Problem description = In your copy, each record should read exactly as it does below, and no pictures should be present.

Records to use =
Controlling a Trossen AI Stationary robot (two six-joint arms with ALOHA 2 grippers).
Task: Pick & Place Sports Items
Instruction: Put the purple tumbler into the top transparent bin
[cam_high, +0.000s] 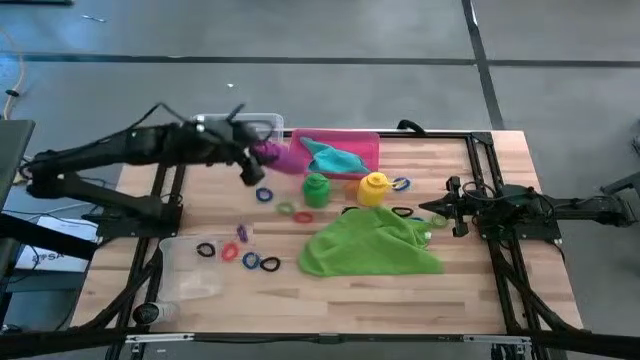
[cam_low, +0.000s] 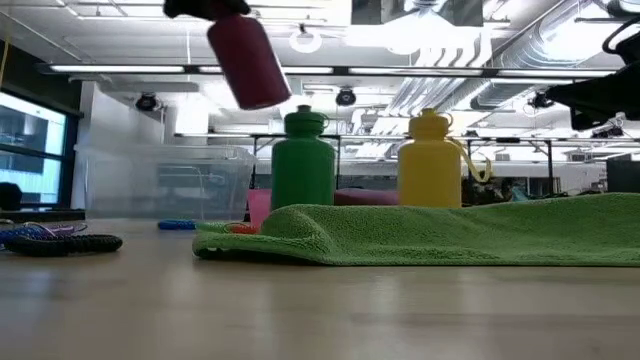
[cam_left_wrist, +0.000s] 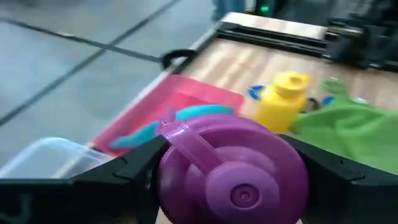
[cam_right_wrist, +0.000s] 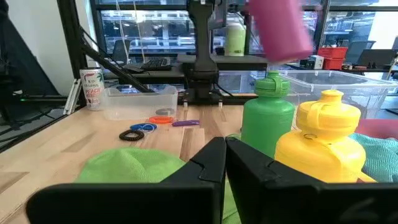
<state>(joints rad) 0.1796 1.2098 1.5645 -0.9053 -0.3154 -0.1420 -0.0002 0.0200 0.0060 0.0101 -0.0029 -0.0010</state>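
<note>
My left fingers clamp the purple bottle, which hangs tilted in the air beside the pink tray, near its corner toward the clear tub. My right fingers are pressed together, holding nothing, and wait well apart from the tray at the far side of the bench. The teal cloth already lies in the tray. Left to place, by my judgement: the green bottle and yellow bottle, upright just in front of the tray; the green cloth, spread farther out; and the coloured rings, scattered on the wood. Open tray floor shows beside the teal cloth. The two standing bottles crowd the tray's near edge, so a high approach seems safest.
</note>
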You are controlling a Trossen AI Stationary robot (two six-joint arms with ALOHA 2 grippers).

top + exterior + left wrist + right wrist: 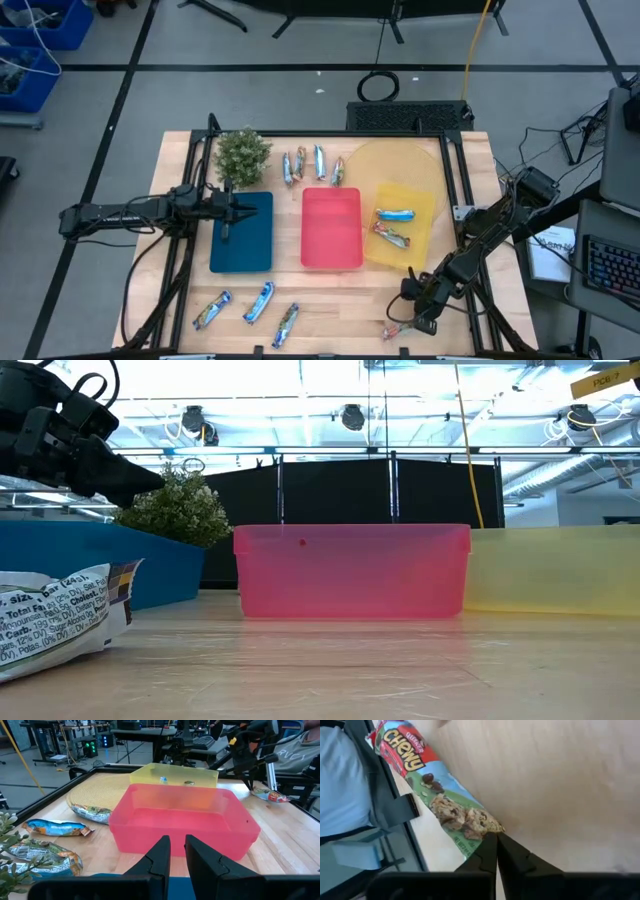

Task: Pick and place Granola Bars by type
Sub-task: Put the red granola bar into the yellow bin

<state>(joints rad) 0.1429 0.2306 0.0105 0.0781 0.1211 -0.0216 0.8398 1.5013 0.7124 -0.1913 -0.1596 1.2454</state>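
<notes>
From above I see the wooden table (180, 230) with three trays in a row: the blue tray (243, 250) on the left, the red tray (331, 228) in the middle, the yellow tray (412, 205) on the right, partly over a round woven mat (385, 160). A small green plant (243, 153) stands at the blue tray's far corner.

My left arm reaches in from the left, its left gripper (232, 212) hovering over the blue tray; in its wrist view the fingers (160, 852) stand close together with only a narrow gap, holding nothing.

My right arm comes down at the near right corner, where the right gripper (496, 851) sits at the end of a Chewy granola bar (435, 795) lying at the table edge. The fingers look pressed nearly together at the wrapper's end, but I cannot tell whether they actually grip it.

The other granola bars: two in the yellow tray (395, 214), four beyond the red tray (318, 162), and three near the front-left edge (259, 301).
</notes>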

Output =
Controlling a Trossen AI Stationary robot (two six-joint arms with ALOHA 2 grippers).
Task: Pick & Place Sports Items
Instruction: Put the purple tumbler into the top transparent bin
[cam_high, +0.000s] 
[cam_low, +0.000s] 
[cam_left_wrist, +0.000s] 
[cam_right_wrist, +0.000s] 
<state>(joints rad) 0.1796 1.2098 1.5645 -0.9053 -0.3154 -0.1420 -0.0002 0.0200 0.0060 0.0101 -0.0029 -0.0010</state>
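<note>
My left fingers clamp the purple bottle, which hangs tilted in the air beside the pink tray, near its corner toward the clear tub. My right fingers are pressed together, holding nothing, and wait well apart from the tray at the far side of the bench. The teal cloth already lies in the tray. Left to place, by my judgement: the green bottle and yellow bottle, upright just in front of the tray; the green cloth, spread farther out; and the coloured rings, scattered on the wood. Open tray floor shows beside the teal cloth. The two standing bottles crowd the tray's near edge, so a high approach seems safest.
</note>
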You are controlling a Trossen AI Stationary robot (two six-joint arms with ALOHA 2 grippers).

top + exterior + left wrist + right wrist: 

Task: Pick and place Granola Bars by type
Sub-task: Put the red granola bar into the yellow bin

<state>(joints rad) 0.1429 0.2306 0.0105 0.0781 0.1211 -0.0216 0.8398 1.5013 0.7124 -0.1913 -0.1596 1.2454</state>
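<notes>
From above I see the wooden table (180, 230) with three trays in a row: the blue tray (243, 250) on the left, the red tray (331, 228) in the middle, the yellow tray (412, 205) on the right, partly over a round woven mat (385, 160). A small green plant (243, 153) stands at the blue tray's far corner.

My left arm reaches in from the left, its left gripper (232, 212) hovering over the blue tray; in its wrist view the fingers (160, 852) stand close together with only a narrow gap, holding nothing.

My right arm comes down at the near right corner, where the right gripper (496, 851) sits at the end of a Chewy granola bar (435, 795) lying at the table edge. The fingers look pressed nearly together at the wrapper's end, but I cannot tell whether they actually grip it.

The other granola bars: two in the yellow tray (395, 214), four beyond the red tray (318, 162), and three near the front-left edge (259, 301).
</notes>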

The answer was given in full.